§ Directions
Take the entries below and print only the lines from the one with "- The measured" through the one with "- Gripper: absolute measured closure", exactly as they stand, both ends included.

═══ Data extract

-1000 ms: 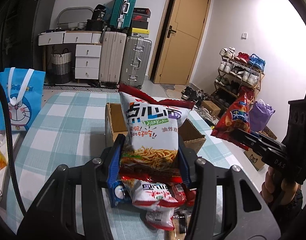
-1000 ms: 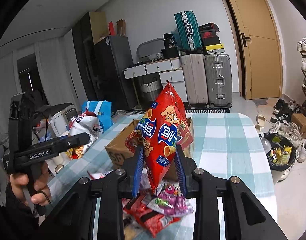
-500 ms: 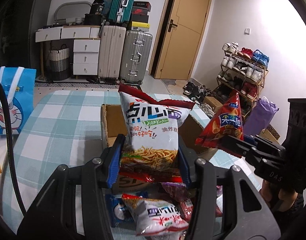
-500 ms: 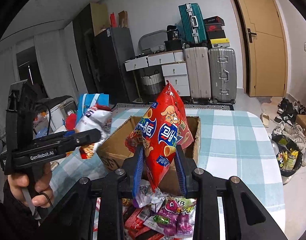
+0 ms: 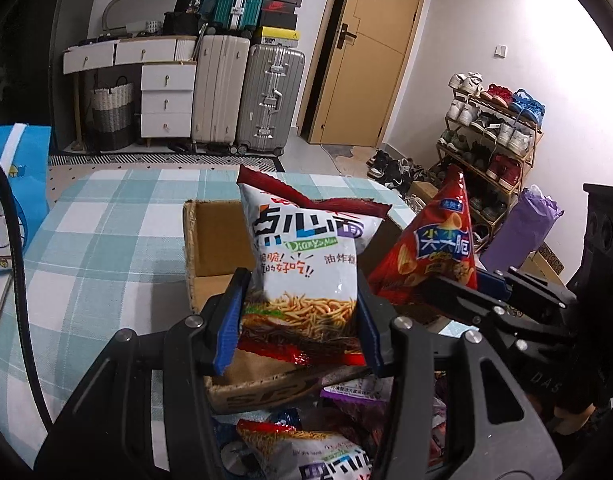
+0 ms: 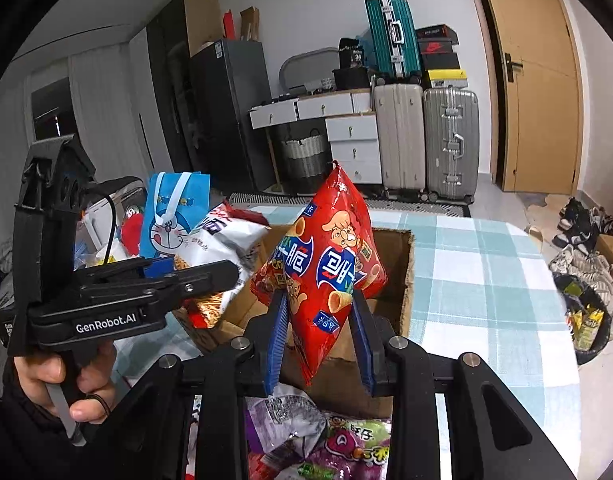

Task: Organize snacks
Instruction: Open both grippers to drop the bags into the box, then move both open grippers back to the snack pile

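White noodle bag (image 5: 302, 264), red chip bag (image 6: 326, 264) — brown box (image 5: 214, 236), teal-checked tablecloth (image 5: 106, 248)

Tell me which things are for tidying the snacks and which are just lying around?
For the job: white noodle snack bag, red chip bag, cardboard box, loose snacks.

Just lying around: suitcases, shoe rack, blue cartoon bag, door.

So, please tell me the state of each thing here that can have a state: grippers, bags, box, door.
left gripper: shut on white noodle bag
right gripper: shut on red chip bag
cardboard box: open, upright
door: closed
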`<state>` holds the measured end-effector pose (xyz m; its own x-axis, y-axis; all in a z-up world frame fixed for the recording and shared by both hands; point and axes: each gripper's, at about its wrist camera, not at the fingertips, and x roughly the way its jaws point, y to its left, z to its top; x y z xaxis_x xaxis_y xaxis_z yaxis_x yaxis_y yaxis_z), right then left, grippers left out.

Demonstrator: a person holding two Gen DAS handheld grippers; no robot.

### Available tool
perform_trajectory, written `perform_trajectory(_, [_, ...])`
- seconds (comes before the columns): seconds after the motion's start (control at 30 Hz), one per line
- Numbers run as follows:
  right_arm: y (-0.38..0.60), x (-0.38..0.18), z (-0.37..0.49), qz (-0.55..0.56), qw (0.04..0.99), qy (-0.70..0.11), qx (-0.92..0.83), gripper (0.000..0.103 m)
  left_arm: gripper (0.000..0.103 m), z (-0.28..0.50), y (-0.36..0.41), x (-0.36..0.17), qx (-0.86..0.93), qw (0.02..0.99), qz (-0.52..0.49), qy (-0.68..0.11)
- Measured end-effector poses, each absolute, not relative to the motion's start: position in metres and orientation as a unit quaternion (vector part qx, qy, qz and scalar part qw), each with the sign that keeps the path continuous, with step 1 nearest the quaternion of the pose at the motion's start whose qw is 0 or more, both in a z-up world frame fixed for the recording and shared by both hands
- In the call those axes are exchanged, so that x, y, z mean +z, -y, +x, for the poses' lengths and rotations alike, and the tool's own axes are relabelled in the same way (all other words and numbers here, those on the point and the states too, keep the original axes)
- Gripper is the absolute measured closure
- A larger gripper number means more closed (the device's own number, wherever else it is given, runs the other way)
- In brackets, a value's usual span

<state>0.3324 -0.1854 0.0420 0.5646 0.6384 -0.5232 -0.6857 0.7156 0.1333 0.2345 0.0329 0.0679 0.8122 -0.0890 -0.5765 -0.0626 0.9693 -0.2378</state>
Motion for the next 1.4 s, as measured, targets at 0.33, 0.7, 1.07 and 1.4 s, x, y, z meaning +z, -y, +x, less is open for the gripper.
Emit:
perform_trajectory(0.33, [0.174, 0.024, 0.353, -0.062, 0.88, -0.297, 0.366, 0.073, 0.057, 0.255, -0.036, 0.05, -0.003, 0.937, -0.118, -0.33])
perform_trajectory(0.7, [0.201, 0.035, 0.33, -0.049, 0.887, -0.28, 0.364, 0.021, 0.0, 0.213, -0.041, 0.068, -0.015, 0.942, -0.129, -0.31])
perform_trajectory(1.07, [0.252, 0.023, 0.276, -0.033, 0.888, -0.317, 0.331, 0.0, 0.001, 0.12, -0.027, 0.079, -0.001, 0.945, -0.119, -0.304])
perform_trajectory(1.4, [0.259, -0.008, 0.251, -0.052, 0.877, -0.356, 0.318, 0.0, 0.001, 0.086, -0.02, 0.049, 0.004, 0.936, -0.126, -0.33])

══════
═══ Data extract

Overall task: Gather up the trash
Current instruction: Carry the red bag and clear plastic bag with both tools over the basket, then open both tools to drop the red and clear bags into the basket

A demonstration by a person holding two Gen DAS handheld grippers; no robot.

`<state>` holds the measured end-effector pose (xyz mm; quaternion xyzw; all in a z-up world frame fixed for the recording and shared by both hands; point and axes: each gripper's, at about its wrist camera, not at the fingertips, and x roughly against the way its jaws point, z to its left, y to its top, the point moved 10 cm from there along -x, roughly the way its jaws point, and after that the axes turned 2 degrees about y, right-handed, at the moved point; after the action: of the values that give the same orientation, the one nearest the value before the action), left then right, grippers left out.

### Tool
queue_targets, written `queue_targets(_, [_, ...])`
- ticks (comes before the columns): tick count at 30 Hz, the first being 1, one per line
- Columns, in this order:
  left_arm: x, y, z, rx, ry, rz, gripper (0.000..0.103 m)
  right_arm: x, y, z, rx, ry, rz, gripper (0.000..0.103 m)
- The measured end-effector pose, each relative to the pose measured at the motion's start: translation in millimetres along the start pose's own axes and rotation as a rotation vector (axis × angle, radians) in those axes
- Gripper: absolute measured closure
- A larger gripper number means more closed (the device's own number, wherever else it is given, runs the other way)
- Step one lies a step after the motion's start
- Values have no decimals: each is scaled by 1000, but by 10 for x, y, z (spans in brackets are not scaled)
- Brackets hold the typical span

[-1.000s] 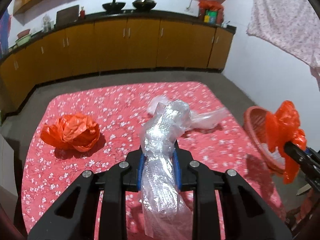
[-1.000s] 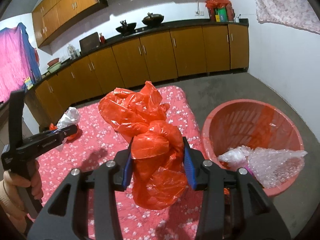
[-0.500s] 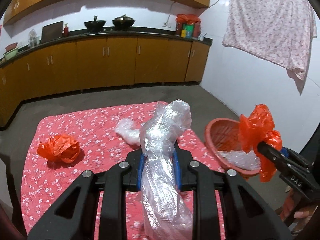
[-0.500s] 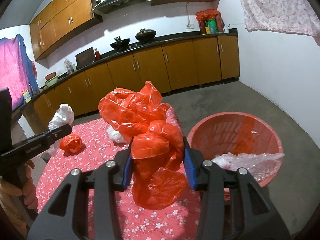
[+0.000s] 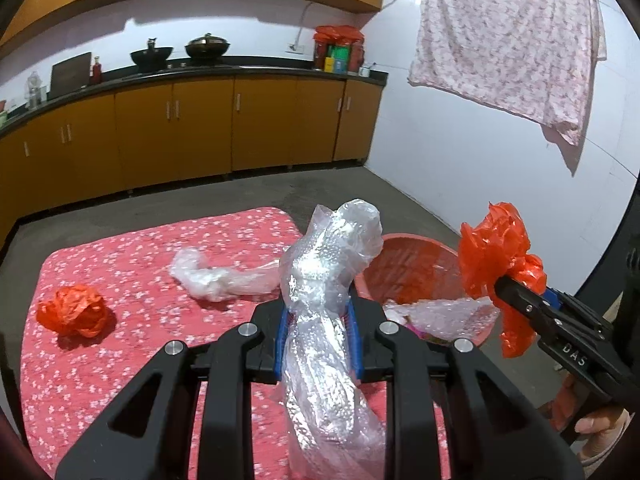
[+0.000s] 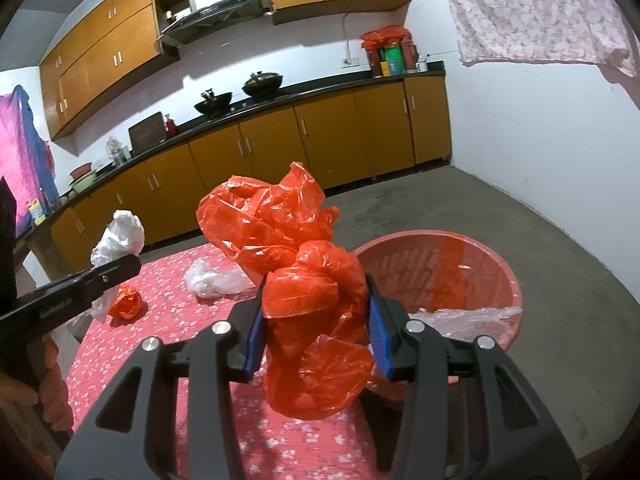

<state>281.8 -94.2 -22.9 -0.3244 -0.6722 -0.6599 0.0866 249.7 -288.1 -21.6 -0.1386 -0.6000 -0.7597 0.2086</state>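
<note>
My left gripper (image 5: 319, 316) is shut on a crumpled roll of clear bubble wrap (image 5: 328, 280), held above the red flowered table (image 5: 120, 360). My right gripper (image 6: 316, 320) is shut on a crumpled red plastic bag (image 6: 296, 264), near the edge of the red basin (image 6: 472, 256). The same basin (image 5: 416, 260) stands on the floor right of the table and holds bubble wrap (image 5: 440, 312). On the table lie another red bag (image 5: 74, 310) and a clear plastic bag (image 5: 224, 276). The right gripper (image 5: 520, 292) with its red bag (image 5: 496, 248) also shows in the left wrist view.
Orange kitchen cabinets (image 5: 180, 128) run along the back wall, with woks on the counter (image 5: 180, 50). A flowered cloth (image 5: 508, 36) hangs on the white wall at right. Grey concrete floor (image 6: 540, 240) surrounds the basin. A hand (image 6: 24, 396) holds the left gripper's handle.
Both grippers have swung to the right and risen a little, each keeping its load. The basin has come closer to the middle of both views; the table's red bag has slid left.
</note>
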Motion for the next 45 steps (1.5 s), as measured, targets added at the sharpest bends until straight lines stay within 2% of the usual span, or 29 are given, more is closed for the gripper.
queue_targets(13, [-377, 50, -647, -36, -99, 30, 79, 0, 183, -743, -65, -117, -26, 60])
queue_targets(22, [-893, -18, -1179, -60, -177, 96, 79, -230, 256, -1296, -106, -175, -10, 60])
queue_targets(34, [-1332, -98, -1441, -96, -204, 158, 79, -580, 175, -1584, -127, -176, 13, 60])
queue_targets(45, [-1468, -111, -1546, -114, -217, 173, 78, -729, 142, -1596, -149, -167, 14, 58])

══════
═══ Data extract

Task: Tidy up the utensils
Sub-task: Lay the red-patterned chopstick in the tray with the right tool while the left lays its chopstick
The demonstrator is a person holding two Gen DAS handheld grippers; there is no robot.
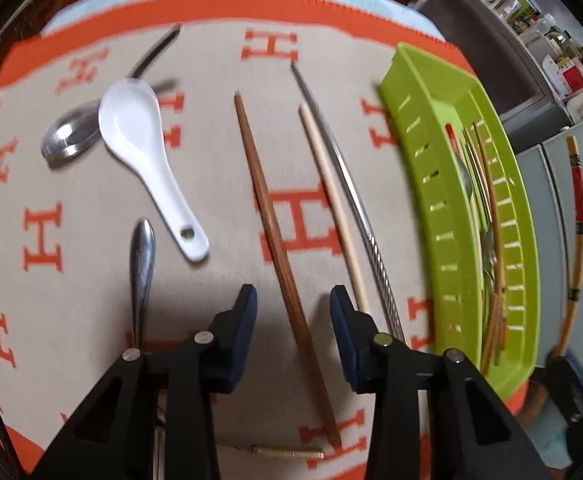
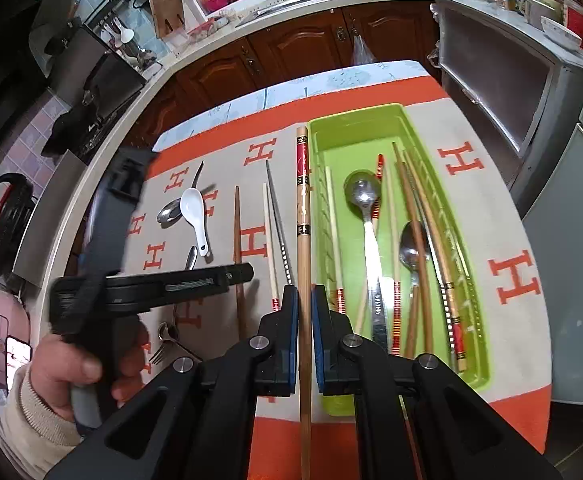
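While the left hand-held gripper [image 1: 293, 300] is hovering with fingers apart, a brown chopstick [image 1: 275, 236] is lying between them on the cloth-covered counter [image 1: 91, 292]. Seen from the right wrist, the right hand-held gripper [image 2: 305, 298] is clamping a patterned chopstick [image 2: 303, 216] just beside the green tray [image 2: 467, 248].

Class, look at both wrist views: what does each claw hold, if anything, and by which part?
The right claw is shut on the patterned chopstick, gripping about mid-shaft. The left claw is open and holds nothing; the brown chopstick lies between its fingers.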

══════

§ Task result
- The measured end-effector pose, each relative to the pose measured at the motion's start: translation in millimetres along the start pose's own axes and rotation as a rotation vector (axis × angle, radians) in those axes
- Gripper: absolute measured closure

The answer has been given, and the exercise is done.